Hauser & Wirth introduces newly represented Conny Maier to West Coast audiences with her first solo presentation at the fair. Monumental paintings—including California Dreaming (2025)—unfold in saturated color and symbolic figuration, exploring existential and ecological tension. The presentation feels particularly resonant in Los Angeles, where landscape remains both backdrop and protagonist.

Antony Gormley at White Cube

White Cube stages a solo presentation of recent sculptures and works on paper by Antony Gormley. Investigating the threshold between the biological body and built environment, Gormley’s works offer a meditative counterpoint to the fair’s spectacle—drawing attention to space, structure, and human presence at scale.

Zenobia Lee at Sea View

Within the Focus section curated by Essence Harden, Sea View debuts new sculptures by Los Angeles–based Zenobia Lee. The installation-based works mine personal and collective histories of the Caribbean and its diaspora, foregrounding materiality and memory. Focus continues to platform ambitious U.S.-based emerging galleries, supported in part by subsidized booth fees and financial backing, making it one of the fair’s most dynamic sections.

Beyond the Booths: Public Programming

This year’s Frieze Projects, titled “Body & Soul,” unfold across the campus and beyond in partnership with Art Production Fund. Newly commissioned works by Los Angeles–based artists—including Amanda Ross-Ho, Dan John Anderson, Polly Borland, and others—explore the human form in physical and metaphysical dimensions .
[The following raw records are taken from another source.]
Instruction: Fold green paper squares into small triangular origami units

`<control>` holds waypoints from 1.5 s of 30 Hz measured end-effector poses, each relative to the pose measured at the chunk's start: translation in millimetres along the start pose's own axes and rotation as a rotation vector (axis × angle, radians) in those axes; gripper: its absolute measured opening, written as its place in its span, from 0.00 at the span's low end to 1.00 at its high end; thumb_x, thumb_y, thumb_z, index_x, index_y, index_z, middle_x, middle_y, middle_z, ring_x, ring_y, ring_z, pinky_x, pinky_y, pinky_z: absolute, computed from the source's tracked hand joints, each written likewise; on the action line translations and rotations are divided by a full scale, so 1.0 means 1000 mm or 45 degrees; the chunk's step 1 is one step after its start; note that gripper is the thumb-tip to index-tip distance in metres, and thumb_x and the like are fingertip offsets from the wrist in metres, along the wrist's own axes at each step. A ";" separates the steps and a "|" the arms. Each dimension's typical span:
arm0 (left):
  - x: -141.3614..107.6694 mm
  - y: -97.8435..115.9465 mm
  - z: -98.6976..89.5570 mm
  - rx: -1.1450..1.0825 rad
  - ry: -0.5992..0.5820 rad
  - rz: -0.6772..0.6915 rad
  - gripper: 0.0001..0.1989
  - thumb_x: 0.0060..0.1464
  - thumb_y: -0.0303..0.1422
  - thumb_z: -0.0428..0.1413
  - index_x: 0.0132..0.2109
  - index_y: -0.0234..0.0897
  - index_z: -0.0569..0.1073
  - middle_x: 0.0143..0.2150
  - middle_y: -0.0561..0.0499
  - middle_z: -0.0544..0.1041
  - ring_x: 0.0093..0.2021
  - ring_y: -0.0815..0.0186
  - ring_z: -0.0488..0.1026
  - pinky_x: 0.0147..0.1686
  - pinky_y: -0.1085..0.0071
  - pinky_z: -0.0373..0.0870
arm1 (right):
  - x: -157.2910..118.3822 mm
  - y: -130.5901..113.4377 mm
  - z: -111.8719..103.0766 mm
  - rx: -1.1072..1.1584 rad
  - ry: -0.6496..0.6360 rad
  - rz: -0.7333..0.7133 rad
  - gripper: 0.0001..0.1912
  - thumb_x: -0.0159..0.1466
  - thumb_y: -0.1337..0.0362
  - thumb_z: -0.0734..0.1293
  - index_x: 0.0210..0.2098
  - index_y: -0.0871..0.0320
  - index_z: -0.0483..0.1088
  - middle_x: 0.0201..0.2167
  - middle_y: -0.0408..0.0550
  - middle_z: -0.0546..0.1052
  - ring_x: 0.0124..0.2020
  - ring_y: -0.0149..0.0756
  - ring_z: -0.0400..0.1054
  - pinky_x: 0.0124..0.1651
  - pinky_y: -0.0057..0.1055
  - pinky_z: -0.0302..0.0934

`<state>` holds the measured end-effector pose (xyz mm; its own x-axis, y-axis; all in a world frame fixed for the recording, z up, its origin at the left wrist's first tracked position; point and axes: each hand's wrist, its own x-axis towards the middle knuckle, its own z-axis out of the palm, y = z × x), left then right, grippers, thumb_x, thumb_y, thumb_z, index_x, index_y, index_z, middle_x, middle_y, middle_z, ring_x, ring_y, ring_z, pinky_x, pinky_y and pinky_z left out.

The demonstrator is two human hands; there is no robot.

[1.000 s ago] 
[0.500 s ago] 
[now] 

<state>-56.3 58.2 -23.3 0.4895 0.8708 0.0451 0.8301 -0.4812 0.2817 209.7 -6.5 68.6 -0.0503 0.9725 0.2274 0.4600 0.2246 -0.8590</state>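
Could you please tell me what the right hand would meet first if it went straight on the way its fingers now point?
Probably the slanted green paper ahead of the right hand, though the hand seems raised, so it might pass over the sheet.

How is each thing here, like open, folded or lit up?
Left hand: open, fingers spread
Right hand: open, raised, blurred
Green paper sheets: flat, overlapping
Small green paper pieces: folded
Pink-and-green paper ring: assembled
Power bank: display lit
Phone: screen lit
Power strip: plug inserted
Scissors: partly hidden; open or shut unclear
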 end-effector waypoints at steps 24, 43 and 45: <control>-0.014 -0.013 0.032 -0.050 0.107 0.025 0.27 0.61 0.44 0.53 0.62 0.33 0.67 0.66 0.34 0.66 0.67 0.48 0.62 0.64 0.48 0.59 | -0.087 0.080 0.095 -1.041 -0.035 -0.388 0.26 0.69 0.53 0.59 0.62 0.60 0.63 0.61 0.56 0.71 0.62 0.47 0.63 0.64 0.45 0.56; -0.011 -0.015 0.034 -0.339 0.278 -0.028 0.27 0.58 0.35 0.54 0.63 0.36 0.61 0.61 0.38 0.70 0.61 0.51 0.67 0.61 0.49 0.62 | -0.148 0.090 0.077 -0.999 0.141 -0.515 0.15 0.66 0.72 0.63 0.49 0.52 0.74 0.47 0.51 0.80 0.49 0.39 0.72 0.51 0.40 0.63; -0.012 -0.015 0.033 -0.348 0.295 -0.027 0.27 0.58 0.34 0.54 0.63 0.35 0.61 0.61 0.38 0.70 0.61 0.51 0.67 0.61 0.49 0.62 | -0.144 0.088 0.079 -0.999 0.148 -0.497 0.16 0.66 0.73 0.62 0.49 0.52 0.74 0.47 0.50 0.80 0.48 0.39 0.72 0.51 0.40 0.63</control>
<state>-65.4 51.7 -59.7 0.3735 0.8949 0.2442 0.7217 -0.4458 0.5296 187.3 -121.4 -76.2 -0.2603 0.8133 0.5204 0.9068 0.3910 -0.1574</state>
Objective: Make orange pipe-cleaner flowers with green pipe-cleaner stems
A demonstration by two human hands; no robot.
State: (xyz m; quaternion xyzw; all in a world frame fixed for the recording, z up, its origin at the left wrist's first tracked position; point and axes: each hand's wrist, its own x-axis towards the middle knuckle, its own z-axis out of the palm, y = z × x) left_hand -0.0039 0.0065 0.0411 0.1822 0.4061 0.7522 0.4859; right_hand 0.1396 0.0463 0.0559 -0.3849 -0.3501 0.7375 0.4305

Patrick Martinez presents a neon installation at the fair’s entrance responding to ICE raids and immigrant rights , extending his longstanding engagement with visibility and resistance into the public sphere. Meanwhile, Frieze Library will donate a permanent collection of artist publications to the newly reopened Pacific Palisades Library, reinforcing the fair’s community-first ethos.

Acquisition funds—including the Santa Monica Art Bank, MAC3 (Hammer, LACMA, MOCA), and the California African American Museum—underscore sustained institutional investment in Los Angeles–based artists.